-- EXERCISE INSTRUCTIONS --
Below are records; please write out exactly the lines from the first line through the line containing "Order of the", with no pictures.

-- EXERCISE MATERIAL --
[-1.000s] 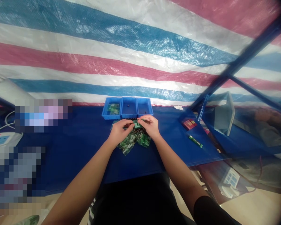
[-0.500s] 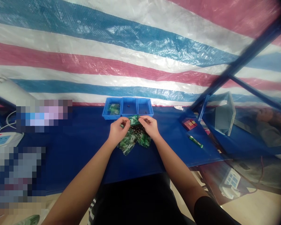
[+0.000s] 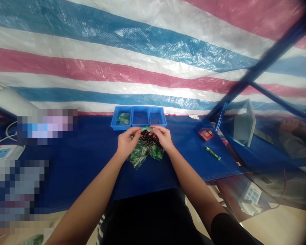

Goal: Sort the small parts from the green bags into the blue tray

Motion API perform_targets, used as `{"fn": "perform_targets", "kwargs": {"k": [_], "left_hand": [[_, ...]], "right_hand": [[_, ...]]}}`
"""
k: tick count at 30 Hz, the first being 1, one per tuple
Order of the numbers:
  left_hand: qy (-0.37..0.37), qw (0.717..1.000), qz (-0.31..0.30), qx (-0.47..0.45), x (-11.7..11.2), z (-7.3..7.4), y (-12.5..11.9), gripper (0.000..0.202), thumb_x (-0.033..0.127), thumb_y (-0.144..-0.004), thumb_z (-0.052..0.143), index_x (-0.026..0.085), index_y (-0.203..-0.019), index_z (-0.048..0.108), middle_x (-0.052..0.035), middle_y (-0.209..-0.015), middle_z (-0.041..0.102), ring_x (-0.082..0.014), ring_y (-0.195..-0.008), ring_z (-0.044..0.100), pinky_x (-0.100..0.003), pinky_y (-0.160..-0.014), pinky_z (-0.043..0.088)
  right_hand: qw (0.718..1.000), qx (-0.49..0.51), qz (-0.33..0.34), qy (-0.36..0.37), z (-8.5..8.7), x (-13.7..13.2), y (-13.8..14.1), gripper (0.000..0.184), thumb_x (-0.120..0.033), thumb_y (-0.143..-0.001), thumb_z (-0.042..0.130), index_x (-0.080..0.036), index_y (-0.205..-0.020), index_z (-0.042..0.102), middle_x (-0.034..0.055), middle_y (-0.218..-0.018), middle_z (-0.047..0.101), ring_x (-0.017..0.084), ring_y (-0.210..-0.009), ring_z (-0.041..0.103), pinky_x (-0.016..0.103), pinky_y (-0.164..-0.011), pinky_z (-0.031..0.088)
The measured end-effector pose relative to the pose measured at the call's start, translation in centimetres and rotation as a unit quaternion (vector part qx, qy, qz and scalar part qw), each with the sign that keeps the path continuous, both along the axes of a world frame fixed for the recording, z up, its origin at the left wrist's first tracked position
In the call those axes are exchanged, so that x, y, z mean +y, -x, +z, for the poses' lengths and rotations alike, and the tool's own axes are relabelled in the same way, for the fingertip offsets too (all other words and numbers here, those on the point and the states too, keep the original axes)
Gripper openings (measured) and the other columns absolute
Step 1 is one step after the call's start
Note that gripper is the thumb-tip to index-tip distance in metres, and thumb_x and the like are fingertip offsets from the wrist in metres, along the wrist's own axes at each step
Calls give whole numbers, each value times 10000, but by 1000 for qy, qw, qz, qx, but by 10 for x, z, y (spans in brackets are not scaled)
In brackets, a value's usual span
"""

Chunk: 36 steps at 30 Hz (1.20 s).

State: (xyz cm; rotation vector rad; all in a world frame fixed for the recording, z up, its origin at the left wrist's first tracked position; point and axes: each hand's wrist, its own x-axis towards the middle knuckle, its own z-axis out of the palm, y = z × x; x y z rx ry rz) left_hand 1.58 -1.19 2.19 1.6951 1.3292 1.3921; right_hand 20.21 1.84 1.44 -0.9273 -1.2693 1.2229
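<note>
A small green plastic packet (image 3: 146, 128) is stretched between my two hands, seen almost edge-on. My left hand (image 3: 129, 140) pinches its left end, and my right hand (image 3: 163, 136) pinches its right end with the fingers curled. Just below the hands lies a heap of small dark pieces (image 3: 150, 139), partly hidden by my fingers. Nearer to me, a pile of green and clear printed packets (image 3: 139, 156) lies on the blue table (image 3: 91, 170). What the held packet contains cannot be made out.
Three joined blue bins stand behind my hands: the left bin (image 3: 121, 127) holds green packets, the middle bin (image 3: 140, 123) and right bin (image 3: 162, 123) a few dark bits. At right are a red box (image 3: 206, 134), a green tube-like packet (image 3: 212, 153) and a blue metal frame (image 3: 221, 115).
The packet between my hands has tilted from showing its flat printed face to a narrow, edge-on strip. More of the dark pieces beneath it shows. My hands have barely shifted.
</note>
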Motion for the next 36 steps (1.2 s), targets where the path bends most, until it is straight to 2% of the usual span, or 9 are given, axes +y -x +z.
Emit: {"fn": "perform_targets", "kwargs": {"k": [6, 10, 14, 19, 26, 29, 32, 34, 36], "left_hand": [[-31, 998, 34, 41, -2, 3, 0, 262, 412, -888, 588, 206, -992, 712, -53, -941, 733, -180, -826, 689, -238, -612, 520], [-46, 997, 50, 48, -1, 1, -2, 245, 425, -864, 613, 210, -935, 706, -44, -909, 726, -168, -784, 676, -250, -629, 531], [-45, 997, 61, 18, 0, -1, -2, 266, 430, -841, 645, 201, -970, 682, -59, -939, 724, -173, -765, 688, -274, -671, 555], [-26, 999, 42, -15, 1, -3, -1, 353, 434, -841, 652, 202, -1107, 667, -65, -918, 728, -188, -756, 697, -315, -722, 576], [-29, 998, 21, 56, 2, 1, 2, 302, 480, -862, 600, 195, -880, 701, -33, -756, 677, -161, -676, 617, -269, -625, 519], [-13, 999, -3, 52, 3, 2, 3, 301, 476, -878, 579, 195, -835, 677, -21, -713, 652, -150, -641, 598, -251, -577, 489], [7, 999, -16, 38, 3, 0, 2, 291, 470, -880, 584, 198, -833, 677, -12, -652, 637, -148, -595, 594, -249, -543, 479], [20, 999, -18, 28, 2, -1, 1, 283, 466, -874, 599, 198, -879, 691, -7, -616, 635, -151, -568, 603, -255, -538, 490], [25, 999, -20, 10, 2, -1, 1, 293, 462, -872, 605, 196, -953, 699, -25, -695, 688, -164, -610, 643, -266, -567, 520]], "right_hand": [[999, -11, -43, -18, -1, 1, -1, 283, -472, -733, 745, -236, -889, 741, 18, -817, 727, 164, -686, 645, 305, -646, 523], [998, -2, -57, -18, -2, 1, 0, 291, -454, -695, 779, -222, -830, 667, 16, -781, 718, 168, -710, 662, 305, -677, 532], [999, -24, -37, -10, -7, 3, 1, 341, -448, -685, 788, -223, -905, 655, 9, -775, 719, 164, -705, 668, 302, -689, 539], [999, -36, -22, -18, -13, 5, 1, 286, -445, -689, 786, -212, -829, 697, 28, -806, 718, 182, -737, 673, 318, -699, 551], [997, -57, -48, -25, -11, 4, 1, 274, -462, -708, 770, -225, -841, 741, 26, -807, 717, 183, -722, 650, 315, -665, 544], [997, -48, -55, -32, -9, 4, 1, 266, -465, -707, 769, -230, -831, 745, 22, -804, 717, 179, -709, 642, 317, -662, 538], [996, -44, -60, -39, -7, 3, 1, 255, -465, -713, 765, -231, -813, 746, 19, -797, 716, 169, -682, 629, 313, -650, 527], [997, -37, -56, -27, -5, 2, 1, 262, -466, -715, 765, -227, -819, 745, 6, -700, 693, 155, -613, 608, 306, -610, 513], [999, -20, -37, -8, -2, 1, 1, 281, -470, -722, 760, -225, -860, 746, -4, -638, 678, 150, -575, 604, 299, -583, 504]]}}
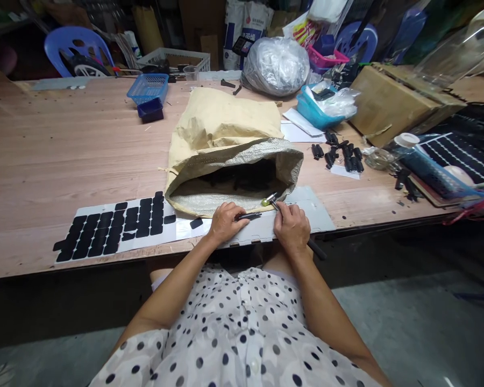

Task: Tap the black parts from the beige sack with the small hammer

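My left hand (226, 223) is closed on a slim black piece (249, 216) whose tip points right, over a light grey board (314, 207) at the table's front edge. My right hand (292, 228) grips a small hammer (269, 200) with a metal head and a yellow-green face. Its black handle end (317, 250) sticks out below my wrist. Just beyond both hands lies a tan woven sack (229, 113), its mouth gaping toward me, with dark pieces inside that I cannot make out. A sheet of black rounded pads (108, 228) lies left of my left hand.
Loose black parts (347, 153) lie at the right, near a cardboard box (391, 105). A blue basket (148, 87), a dark blue tray (150, 110), a stuffed clear plastic bag (275, 65) and a turquoise basin (320, 113) stand farther back. A blue chair (76, 40) is behind the table.
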The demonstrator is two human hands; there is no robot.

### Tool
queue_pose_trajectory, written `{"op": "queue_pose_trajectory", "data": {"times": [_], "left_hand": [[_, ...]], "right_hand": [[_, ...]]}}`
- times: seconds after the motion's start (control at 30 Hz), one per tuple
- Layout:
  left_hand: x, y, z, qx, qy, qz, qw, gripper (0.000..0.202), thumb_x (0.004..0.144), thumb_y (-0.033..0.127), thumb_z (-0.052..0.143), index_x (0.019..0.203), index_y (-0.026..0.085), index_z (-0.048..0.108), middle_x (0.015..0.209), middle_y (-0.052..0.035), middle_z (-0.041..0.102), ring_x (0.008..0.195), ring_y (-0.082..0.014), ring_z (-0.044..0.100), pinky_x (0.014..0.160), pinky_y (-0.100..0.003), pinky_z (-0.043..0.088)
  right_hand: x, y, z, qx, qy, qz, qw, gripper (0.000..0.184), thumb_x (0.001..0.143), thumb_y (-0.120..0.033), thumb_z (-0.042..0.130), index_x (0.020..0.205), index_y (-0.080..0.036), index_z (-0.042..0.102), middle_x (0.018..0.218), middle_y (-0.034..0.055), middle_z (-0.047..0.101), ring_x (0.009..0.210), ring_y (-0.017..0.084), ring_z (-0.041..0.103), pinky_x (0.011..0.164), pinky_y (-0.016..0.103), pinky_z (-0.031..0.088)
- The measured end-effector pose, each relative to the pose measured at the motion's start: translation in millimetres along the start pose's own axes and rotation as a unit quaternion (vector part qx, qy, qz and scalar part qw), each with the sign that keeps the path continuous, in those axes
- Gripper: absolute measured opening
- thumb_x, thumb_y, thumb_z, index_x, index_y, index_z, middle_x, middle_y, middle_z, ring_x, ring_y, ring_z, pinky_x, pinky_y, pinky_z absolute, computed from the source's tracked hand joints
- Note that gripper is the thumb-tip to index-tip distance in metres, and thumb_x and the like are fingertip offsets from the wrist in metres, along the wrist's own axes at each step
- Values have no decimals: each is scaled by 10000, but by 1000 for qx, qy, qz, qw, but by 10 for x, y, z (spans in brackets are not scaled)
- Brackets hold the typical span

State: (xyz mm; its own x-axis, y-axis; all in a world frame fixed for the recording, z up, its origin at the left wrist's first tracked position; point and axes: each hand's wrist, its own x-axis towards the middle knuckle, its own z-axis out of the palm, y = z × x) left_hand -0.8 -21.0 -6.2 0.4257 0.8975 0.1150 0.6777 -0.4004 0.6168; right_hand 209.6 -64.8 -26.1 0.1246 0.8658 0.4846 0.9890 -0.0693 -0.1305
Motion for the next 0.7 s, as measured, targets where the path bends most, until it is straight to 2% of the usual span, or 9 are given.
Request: {"op": "queue_pose_trajectory", "data": {"times": [0.27, 0.37, 0.53, 0.7], "left_hand": [[2, 28, 12, 21, -4, 8, 1000, 162, 851, 298, 677, 989, 248, 743, 895, -42, 658, 940, -247, 583, 865, -382, 462], [5, 32, 9, 15, -5, 8, 1000, 182, 847, 293, 679, 1020, 248, 714, 916, -37, 662, 938, -244, 581, 859, -376, 459], [1, 46, -2, -1, -11, 13, 1000, 103, 858, 279, 660, 947, 239, 692, 914, -35, 659, 926, -239, 573, 868, -378, 451], [2, 54, -1, -6, -11, 7, 1000, 139, 839, 258, 666, 966, 242, 719, 905, -37, 649, 932, -241, 573, 875, -380, 450]], "right_hand": [[15, 66, 13, 27, -15, 4, 1000, 306, 956, -247, 492, 1184, -238, 697, 882, 75, 601, 817, 224, 501, 699, 320, 346], [20, 121, -10, 90, -15, 9, 996, 327, 965, -266, 472, 1209, -235, 688, 892, 78, 629, 836, 228, 545, 739, 326, 411], [-74, 88, -172, 235, 15, 19, 972, 406, 1010, -307, 379, 1317, -236, 636, 1051, 108, 704, 972, 236, 642, 868, 378, 515], [-225, -73, -333, 303, -24, 0, 953, 362, 1005, -320, 440, 1272, -238, 670, 1036, 94, 731, 938, 213, 673, 862, 366, 548]]}}
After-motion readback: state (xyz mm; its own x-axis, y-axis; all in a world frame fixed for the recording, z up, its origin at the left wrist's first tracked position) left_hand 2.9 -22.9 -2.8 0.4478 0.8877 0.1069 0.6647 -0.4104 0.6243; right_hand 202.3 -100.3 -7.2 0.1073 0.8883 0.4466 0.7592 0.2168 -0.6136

-- SOLUTION FOR THIS EXERCISE --
[-1.000s] 
[-0.500s] 
[+0.000s] 

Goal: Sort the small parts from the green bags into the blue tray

Motion API perform_targets, used as `{"fn": "perform_targets", "kwargs": {"k": [_], "left_hand": [[_, ...]], "right_hand": [[_, ...]]}}`
"""
k: tick count at 30 Hz, the first being 1, one per tuple
Order of the numbers:

No more output will be produced.